The best thing to do is go through your past trades and find out.  Might be some work, but you'll get the answers your looking for.  You might also want to take into account the overall market direction: bullish or bearish.


----------



## Synergy (20 June 2010)

It feels to me like you're getting the horse and the cart around the wrong way here.

You're trying to optimise something that changes as a result of something more fundamental to the trading. The win rate of a system can't just be dialed in. You need to change other parameters to change it.

For me, the importance of win rate is purely emotional. Emotional comfort knowing that on average i'll win 45% of the time. Sure, if i made an improvement to my system that meant the win rate was 50% I'd be happy. But I'd be fairly happy if the improvement meant a win rate of 40% too.
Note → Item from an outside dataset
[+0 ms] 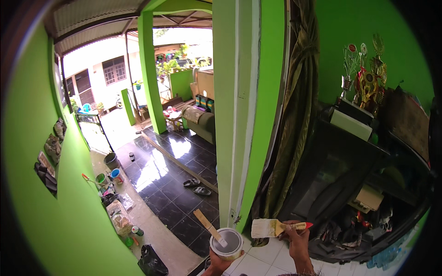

The relationship you're trying to find will be specific to your system/trading, and probably can't be varied by a huge amount anyway. It's not likely that you could just trade to get 70% wins at the flick of a switch.

I would spend some time thinking about why the way you're trading is, or could be profitable. Then vary things directly related to that reason. The W:L and R:R will just play themselves out.


----------



## pixel (21 June 2010)

Space Invader101 said:


> beachlife what type of investment (shares,futures,FX etc) and time frame are you referring to?  This sounds like something from the book: A random walk down wall street.  The writer is bias in favour of fundemental analysis and insists that technical analysis is random nonsense.
> 
> For trend trading, I don't believe in setting targets and limiting my profits.  Perhaps profit targets might be useful for volitile short-term trading.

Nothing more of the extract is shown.